A festa não acontece na Av. Rio Branco, muito menos no estacionamento do estádio ou no Parque Halfeld. Portanto, o som, não é ouvido pelas paredes conservadoras de Juiz de Fora, mas é distorcido pela mídia sensacionalista. Interessante é que a maioria das pessoas que “não gostam” das raves jamais frequentaram alguma. Mas, leram algo no jornal a respeito ou acompanharam a série do Jornal Hoje anti-raves que noticiam apenas o que acontece de desagradável. Em festas que frequentam até 30.000 pessoas, 25 passaram mal vira manchete. A mídia transforma uma pastilha de ecstasy numa bola de neve. E o “ouviu falar” vira verdade absoluta.

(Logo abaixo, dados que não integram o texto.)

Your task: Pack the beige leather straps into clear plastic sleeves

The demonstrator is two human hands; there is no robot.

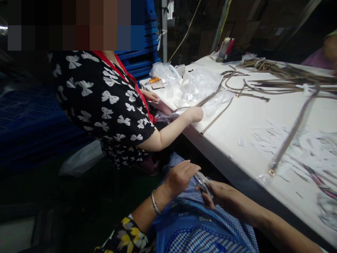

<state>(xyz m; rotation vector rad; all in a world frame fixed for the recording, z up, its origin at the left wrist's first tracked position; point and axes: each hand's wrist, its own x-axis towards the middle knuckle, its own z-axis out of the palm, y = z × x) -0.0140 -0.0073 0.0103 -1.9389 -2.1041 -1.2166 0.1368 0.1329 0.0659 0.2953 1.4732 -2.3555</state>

O que os participantes fazem, foge do arbítrio da organização destes eventos. O possível é primar pela segurança deles. O uso de drogas compete muito mais ao social e a polícia - no caso das ilícitas – do que um evento cultural. É fácil, culpar uma festa, pelo desvio do seu filho ou pela falta de segurança do nosso país. Estes pais deveriam ver o sol que nasce nas festas raves, é muito diferente deste que eles tentam tapar com a peneira.
Muitos vivem no tempo do “banquinho e violão”, desejam o mesmo para os filhos e ainda acreditam que somos os mesmos e vivemos como os nossos pais. A mesma geração que gritava que “é proibido proibir” agora quer estabelecer conceitos, normas e preconceitos. Enquanto vocês ficaram vendo a banda passar chegou o século XXI. Acorda Juiz de Fora provinciana, liberdade pra dentro da cabeça.